What to work on:
Beginning with the first line below, please restate each line exactly, down to and including the line containing "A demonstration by".

Input data:
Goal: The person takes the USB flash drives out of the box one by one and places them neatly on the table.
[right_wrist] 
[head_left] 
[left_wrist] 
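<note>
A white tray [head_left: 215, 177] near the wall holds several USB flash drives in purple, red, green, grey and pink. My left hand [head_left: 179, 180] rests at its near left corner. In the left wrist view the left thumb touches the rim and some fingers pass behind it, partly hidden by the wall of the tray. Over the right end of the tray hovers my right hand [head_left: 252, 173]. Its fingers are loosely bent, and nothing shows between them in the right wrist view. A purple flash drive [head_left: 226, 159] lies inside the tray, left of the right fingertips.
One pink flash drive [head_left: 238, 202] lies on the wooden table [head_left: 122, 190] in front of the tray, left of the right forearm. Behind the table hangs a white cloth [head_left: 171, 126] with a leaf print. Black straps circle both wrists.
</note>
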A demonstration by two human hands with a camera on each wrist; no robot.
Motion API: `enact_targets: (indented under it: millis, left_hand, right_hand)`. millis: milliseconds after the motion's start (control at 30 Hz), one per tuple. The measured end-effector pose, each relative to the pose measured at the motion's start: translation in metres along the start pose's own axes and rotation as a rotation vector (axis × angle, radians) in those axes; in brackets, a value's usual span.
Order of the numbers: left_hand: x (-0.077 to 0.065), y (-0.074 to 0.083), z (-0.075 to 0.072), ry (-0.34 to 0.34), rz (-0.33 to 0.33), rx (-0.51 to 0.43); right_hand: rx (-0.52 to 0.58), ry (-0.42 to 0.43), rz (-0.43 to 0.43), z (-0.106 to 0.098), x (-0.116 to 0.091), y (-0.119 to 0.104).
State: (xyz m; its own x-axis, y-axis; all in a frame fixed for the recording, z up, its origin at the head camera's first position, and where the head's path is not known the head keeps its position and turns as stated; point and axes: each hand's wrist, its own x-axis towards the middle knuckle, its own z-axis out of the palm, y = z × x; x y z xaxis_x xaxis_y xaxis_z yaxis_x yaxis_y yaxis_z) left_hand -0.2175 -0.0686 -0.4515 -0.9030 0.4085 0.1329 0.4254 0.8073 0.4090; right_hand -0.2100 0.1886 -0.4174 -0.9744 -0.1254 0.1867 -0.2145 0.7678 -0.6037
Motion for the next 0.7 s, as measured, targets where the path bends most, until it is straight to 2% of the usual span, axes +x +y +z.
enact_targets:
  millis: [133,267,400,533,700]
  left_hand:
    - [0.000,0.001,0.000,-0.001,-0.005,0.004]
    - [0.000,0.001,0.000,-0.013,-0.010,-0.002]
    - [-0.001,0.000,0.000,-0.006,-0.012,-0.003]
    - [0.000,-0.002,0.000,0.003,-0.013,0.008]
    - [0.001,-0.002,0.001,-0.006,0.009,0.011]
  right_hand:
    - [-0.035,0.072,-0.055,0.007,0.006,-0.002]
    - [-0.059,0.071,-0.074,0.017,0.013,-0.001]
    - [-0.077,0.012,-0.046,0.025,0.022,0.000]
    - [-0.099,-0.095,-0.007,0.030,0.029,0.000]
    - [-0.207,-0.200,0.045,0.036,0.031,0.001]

Response to the task:
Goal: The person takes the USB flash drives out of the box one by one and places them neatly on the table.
[right_wrist] 
[head_left] 
[left_wrist] 
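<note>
A white tray [head_left: 215, 177] near the wall holds several USB flash drives in purple, red, green, grey and pink. My left hand [head_left: 179, 180] rests at its near left corner. In the left wrist view the left thumb touches the rim and some fingers pass behind it, partly hidden by the wall of the tray. Over the right end of the tray hovers my right hand [head_left: 252, 173]. Its fingers are loosely bent, and nothing shows between them in the right wrist view. A purple flash drive [head_left: 226, 159] lies inside the tray, left of the right fingertips.
One pink flash drive [head_left: 238, 202] lies on the wooden table [head_left: 122, 190] in front of the tray, left of the right forearm. Behind the table hangs a white cloth [head_left: 171, 126] with a leaf print. Black straps circle both wrists.
</note>
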A demonstration by two human hands with a camera on each wrist; no robot.

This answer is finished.